**TASK GOAL:** Determine how many lines below include the string "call". Reply with the number only.

◆ ◆ ◆

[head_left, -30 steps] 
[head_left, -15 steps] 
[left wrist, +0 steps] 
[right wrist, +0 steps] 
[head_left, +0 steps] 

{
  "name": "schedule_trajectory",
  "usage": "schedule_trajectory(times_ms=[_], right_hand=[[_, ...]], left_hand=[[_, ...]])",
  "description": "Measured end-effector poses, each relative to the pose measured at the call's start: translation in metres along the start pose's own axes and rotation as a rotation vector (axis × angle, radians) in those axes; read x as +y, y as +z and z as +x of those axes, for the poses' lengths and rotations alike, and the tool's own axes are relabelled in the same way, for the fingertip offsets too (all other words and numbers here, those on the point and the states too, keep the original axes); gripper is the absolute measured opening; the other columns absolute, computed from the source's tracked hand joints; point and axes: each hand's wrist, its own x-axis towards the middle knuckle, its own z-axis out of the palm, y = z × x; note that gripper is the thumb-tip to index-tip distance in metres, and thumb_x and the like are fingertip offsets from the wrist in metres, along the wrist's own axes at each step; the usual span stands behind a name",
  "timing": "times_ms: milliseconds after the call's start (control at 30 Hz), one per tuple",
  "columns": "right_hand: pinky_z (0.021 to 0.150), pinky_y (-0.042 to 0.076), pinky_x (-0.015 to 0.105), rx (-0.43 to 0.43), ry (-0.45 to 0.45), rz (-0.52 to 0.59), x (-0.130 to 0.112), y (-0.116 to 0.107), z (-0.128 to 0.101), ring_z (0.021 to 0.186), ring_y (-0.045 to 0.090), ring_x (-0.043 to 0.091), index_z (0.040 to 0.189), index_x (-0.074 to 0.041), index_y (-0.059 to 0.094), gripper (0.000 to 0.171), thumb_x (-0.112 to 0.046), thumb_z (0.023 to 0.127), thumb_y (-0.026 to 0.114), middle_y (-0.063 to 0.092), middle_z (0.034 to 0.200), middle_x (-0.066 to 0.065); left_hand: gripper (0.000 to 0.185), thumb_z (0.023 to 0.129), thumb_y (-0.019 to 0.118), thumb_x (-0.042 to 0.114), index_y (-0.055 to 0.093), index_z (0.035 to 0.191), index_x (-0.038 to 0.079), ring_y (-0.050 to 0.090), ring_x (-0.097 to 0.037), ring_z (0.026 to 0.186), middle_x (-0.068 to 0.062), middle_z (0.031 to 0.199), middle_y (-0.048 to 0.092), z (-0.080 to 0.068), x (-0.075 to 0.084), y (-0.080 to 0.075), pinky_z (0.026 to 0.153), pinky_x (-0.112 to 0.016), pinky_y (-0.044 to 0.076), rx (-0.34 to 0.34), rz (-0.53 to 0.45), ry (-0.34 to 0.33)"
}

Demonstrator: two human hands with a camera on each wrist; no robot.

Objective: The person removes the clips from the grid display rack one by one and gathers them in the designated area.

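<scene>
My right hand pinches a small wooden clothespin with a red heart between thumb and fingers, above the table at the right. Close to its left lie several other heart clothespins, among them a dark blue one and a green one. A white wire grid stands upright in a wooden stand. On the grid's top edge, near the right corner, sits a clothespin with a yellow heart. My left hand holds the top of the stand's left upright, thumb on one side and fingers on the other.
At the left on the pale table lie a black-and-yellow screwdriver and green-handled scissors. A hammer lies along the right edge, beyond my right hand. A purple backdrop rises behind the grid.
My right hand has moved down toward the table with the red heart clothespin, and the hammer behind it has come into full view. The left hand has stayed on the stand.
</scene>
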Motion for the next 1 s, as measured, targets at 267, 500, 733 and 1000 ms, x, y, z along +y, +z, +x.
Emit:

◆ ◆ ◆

**WRITTEN RESPONSE:** 2